"Madame le Blank! ye know! Got cut about the head down at the fete
at South Park! Tried to dance upon the table, and rolled over on some
champagne bottles. See? Wants plastering up!"
"Ah brute! Hog! Nozzing of ze kine! Why will you lie? I dance! Ze
cowards, fools, traitors zere upset ze table and I fall. I am cut! Ah,
my God, how I am cut!"
She stopped suddenly and lapsed heavily against the counter. At which
Kane hurried around to support her into the surgery with the one
fixed idea in his bewildered mind of getting her out of the shop,
and, suggestively, into the domain and under the responsibility of his
partner. The hackman, apparently relieved and washing his hands of any
further complicity in the matter, nodded and smiled, and saying, "I
reckon I'll wait outside, pardner," retreated incontinently to his
vehicle. To add to Kane's half-ludicrous embarrassment the fair
patient herself slightly resisted his support, accused the hackman of
"abandoning her," and demanded if Kane knew "zee reason of zees affair,"

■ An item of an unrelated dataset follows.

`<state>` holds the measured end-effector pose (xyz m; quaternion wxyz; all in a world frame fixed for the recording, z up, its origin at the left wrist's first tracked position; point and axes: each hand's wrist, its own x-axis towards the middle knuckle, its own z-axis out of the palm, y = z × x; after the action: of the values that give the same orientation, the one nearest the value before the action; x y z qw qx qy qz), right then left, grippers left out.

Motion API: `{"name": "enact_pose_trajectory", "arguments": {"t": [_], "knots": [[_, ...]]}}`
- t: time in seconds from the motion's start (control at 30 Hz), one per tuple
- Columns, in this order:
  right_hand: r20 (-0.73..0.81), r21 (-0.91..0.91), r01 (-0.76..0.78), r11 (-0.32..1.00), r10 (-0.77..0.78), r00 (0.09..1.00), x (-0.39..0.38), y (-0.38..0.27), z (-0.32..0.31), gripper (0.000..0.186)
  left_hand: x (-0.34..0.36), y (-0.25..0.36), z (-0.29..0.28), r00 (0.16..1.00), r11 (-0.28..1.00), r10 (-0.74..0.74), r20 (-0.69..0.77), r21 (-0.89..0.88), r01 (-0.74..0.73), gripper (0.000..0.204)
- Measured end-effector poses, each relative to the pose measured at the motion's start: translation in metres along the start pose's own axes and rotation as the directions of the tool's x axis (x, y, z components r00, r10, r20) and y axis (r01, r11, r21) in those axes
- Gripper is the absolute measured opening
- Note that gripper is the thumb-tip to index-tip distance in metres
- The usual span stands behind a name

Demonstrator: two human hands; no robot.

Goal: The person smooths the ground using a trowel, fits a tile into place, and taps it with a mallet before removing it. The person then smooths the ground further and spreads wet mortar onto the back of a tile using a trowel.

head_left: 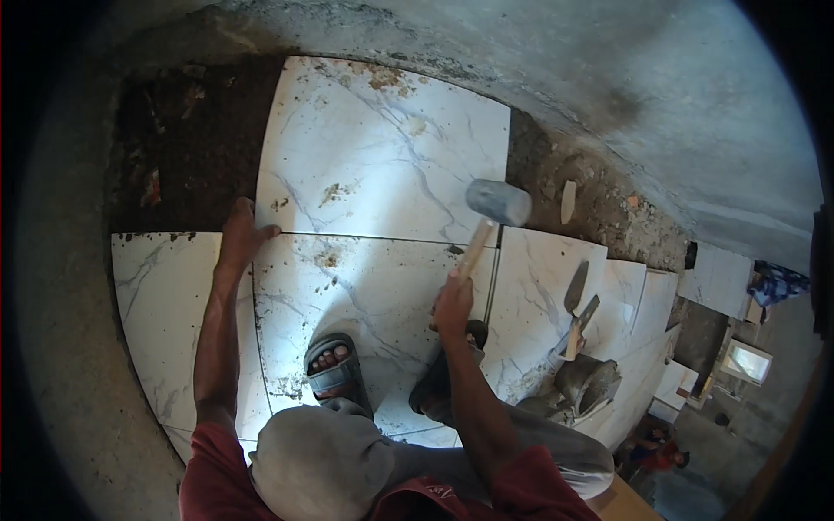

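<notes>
My right hand (453, 304) is wrapped round the wooden handle of a rubber mallet (499, 202). Its grey head hangs over the right edge of the far marble-patterned tile (382, 139); whether it touches the tile is hard to tell. My left hand (241, 233) rests at that tile's near left corner, thumb apart from the fingers, holding nothing. Beneath the far tile a straight joint separates it from the middle tile (347, 278), where my sandalled feet stand. Crumbs of brown mortar dirty both tiles.
Dark soil (182, 148) lies left of the far tile, rubble (582, 178) to its right along the concrete wall (625, 78). A pointed trowel (576, 286) and another wooden-handled tool (580, 328) lie on the right tiles, near a grey bucket (589, 382). Another person (662, 455) is far off at lower right.
</notes>
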<state>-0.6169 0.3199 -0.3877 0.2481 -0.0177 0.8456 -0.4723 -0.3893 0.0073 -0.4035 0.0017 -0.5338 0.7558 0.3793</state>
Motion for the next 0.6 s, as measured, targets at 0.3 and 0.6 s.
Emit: {"name": "enact_pose_trajectory", "arguments": {"t": [0.3, 0.6], "knots": [[0.151, -0.113, 0.147, 0.983, -0.129, 0.98, -0.008, -0.009, 0.003, 0.032, -0.001, -0.016, 0.006, 0.997, 0.998, 0.044, -0.059, 0.041, -0.041, 0.06], [0.527, -0.211, -0.497, 0.842, 0.526, 0.668, -0.131, 0.015, -0.018, 0.032, 0.0, 0.006, 0.014, 0.998, 0.989, 0.036, -0.042, 0.148, -0.03, 0.06]]}}
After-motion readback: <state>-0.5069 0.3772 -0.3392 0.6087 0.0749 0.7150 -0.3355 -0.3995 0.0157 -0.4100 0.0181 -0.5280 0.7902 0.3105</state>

yet she presently lapsed again into the large reclining-chair which
he had wheeled forward, with open mouth, half-shut eyes, and a strange
Pierrette mask of face, combined of the pallor of faintness and chalk,
and the rouge of paint and blood. At which Kane's cautiousness again
embarrassed him. A little brandy from the bottle labeled "Vini Galli"
seemed to be indicated, but his inexperience could not determine if her
relaxation was from bloodlessness or the reacting depression of alcohol.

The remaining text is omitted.